# TASK ITEM
The result should be every line in the data below that carries the string "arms".

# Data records

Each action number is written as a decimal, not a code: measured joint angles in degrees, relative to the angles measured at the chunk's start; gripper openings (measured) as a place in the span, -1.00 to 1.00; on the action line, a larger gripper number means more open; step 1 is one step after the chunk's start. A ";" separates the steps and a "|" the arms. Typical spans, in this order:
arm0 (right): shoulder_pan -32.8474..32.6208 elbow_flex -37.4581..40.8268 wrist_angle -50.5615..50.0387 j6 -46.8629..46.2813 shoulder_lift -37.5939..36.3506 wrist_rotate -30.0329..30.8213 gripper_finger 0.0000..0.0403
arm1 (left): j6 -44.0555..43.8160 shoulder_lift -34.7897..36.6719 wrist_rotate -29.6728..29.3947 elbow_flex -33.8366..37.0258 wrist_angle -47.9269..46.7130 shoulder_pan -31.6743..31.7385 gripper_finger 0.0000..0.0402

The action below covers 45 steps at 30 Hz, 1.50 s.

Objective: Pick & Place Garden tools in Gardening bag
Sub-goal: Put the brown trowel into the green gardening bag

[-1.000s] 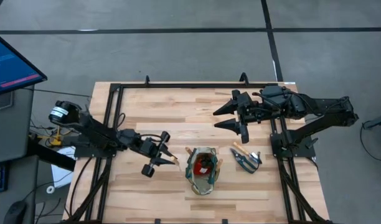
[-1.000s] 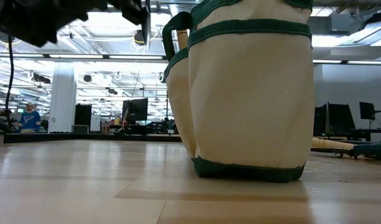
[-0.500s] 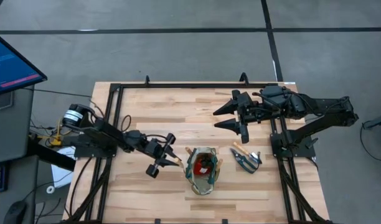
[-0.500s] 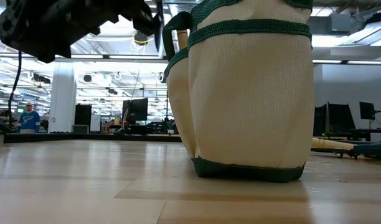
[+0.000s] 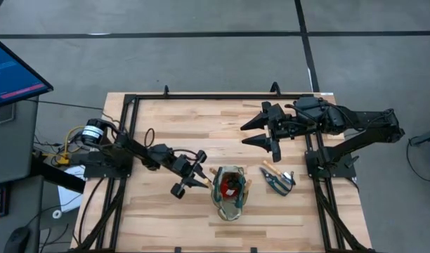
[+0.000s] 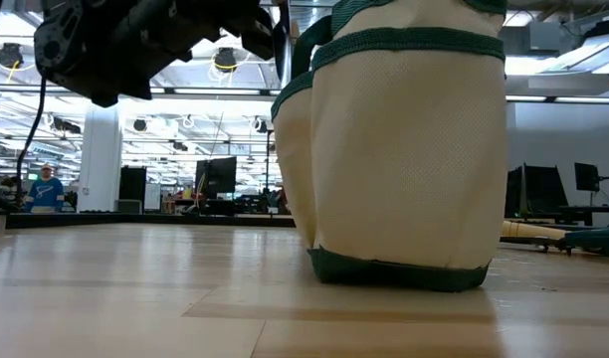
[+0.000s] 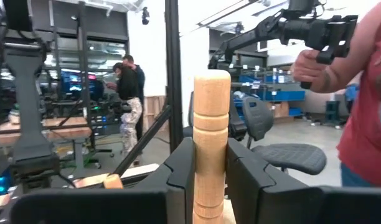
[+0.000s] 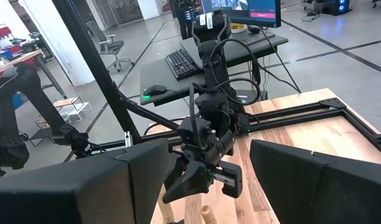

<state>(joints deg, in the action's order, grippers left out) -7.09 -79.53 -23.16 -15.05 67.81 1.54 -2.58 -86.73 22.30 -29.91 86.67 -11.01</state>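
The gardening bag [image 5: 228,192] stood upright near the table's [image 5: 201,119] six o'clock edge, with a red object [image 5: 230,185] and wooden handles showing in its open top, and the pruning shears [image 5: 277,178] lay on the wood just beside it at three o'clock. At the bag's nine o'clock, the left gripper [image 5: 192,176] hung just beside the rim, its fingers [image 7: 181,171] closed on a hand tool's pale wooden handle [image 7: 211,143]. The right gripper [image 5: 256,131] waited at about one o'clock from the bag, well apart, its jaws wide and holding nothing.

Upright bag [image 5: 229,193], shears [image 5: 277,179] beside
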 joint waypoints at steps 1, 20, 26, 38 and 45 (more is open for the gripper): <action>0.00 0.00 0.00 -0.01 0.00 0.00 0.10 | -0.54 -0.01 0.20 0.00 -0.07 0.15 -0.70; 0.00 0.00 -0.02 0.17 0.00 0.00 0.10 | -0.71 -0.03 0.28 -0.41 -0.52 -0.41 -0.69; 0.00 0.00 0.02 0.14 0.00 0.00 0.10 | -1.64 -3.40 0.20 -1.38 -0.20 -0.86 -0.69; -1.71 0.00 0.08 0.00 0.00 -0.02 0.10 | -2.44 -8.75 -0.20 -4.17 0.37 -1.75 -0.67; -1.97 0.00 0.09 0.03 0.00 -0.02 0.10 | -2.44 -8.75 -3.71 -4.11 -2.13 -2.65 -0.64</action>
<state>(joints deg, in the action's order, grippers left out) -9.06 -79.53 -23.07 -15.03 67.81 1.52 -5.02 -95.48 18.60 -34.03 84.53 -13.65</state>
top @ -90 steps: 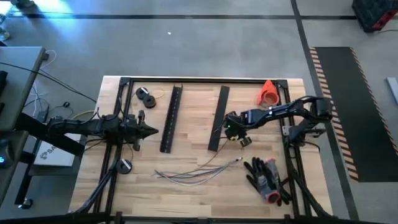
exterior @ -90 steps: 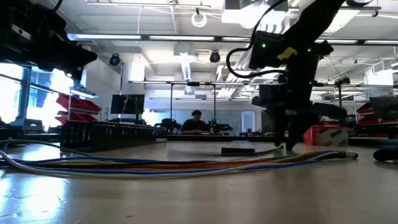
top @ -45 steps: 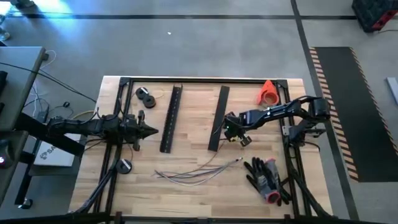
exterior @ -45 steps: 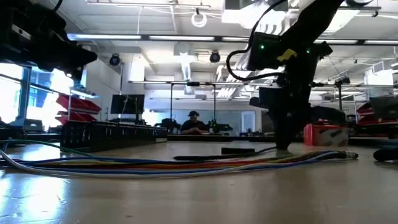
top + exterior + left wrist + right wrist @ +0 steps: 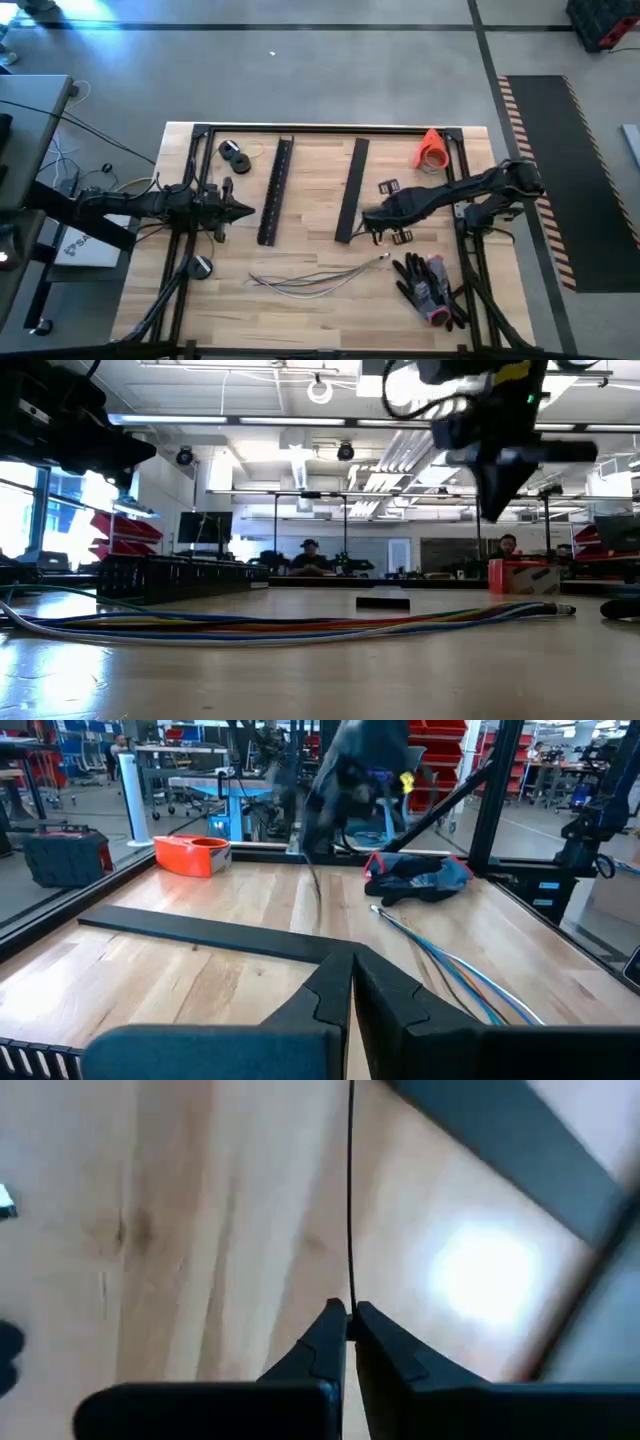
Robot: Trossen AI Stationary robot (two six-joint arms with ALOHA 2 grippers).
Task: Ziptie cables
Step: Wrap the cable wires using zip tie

# EXERCISE SOLUTION
Each action number is written as a decimal, not a code: measured joint angles in degrees, relative to the angles measured at the chunk's start; gripper openings (measured) as a place in the span, -1.00 to 1.00; on the action line, a larger gripper number means more open; step 1 is one step after the chunk's start. A ";" separates the steps and a "|" the arms. Typical spans, in this order:
Robot: Trossen AI Stationary robot (two six-joint arms with ALOHA 2 grippers).

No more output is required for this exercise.